Work request —
Please work out how many lines in the entries contain "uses", then give that number with nothing added.

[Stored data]

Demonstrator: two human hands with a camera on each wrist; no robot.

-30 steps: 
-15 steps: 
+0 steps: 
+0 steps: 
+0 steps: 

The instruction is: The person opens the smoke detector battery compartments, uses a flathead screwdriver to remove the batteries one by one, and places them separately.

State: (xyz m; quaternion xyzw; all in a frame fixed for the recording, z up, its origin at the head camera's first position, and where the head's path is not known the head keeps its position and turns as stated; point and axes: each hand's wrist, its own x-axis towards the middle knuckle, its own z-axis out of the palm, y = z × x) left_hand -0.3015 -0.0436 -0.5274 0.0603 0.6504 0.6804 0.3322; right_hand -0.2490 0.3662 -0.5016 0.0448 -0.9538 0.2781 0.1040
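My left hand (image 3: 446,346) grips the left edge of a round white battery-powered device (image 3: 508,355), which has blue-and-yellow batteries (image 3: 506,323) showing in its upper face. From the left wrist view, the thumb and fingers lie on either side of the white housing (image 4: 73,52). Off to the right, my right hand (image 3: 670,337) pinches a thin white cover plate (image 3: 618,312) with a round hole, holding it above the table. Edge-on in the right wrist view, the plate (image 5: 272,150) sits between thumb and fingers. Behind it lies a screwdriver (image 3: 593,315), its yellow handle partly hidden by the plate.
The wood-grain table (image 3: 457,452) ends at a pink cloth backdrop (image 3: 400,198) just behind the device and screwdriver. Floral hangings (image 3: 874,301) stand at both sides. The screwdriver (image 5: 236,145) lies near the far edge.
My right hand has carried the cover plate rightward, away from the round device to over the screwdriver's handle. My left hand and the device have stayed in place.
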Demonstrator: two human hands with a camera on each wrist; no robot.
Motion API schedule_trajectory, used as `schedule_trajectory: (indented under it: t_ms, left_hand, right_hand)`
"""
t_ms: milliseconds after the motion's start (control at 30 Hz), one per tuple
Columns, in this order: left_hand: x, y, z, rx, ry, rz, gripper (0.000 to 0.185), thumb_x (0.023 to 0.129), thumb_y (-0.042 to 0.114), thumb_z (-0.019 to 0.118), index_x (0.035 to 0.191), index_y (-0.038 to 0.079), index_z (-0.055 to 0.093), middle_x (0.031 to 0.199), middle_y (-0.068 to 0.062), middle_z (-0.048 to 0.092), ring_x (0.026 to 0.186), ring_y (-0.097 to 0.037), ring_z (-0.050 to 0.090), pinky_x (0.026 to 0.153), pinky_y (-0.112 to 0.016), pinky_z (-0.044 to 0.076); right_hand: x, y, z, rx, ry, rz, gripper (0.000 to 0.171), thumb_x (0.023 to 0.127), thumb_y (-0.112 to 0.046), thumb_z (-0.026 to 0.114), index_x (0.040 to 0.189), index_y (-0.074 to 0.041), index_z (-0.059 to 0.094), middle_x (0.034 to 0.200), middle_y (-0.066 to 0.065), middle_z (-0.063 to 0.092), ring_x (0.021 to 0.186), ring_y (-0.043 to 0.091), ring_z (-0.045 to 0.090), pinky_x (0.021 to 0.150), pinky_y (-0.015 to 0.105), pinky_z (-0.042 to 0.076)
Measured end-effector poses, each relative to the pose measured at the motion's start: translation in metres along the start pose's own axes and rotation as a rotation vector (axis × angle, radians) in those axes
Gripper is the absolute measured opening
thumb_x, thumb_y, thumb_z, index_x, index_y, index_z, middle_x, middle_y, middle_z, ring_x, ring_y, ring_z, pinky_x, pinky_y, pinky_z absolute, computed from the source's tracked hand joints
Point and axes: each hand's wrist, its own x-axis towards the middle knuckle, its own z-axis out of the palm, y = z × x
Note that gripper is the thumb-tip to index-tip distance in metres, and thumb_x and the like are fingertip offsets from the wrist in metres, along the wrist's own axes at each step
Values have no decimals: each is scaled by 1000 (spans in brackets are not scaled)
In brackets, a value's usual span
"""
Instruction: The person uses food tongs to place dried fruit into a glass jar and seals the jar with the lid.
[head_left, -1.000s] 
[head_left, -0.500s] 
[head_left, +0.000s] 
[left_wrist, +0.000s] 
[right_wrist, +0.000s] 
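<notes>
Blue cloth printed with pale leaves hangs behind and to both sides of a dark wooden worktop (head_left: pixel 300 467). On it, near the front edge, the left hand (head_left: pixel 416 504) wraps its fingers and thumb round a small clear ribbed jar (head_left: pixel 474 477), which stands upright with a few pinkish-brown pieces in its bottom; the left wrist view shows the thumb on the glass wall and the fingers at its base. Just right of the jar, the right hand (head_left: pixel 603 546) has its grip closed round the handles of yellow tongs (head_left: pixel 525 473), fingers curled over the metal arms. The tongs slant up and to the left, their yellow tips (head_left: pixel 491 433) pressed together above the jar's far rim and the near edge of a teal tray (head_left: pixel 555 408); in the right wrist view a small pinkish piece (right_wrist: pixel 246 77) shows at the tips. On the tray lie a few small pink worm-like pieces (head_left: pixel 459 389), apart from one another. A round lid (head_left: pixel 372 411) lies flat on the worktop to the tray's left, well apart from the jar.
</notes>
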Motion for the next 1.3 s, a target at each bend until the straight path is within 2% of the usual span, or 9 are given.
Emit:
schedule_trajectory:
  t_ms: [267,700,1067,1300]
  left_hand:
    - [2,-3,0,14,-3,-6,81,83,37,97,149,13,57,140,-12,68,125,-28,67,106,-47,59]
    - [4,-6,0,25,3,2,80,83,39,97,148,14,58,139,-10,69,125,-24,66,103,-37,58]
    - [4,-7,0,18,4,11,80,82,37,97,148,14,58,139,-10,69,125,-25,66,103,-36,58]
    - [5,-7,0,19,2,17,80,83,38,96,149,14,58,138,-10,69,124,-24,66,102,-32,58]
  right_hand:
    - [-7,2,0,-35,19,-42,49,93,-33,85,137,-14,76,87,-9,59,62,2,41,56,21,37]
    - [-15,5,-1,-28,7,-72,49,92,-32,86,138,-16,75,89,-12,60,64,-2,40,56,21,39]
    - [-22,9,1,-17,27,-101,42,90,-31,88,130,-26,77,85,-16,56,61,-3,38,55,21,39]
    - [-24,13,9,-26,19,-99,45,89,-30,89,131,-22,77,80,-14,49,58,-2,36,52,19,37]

Result below —
2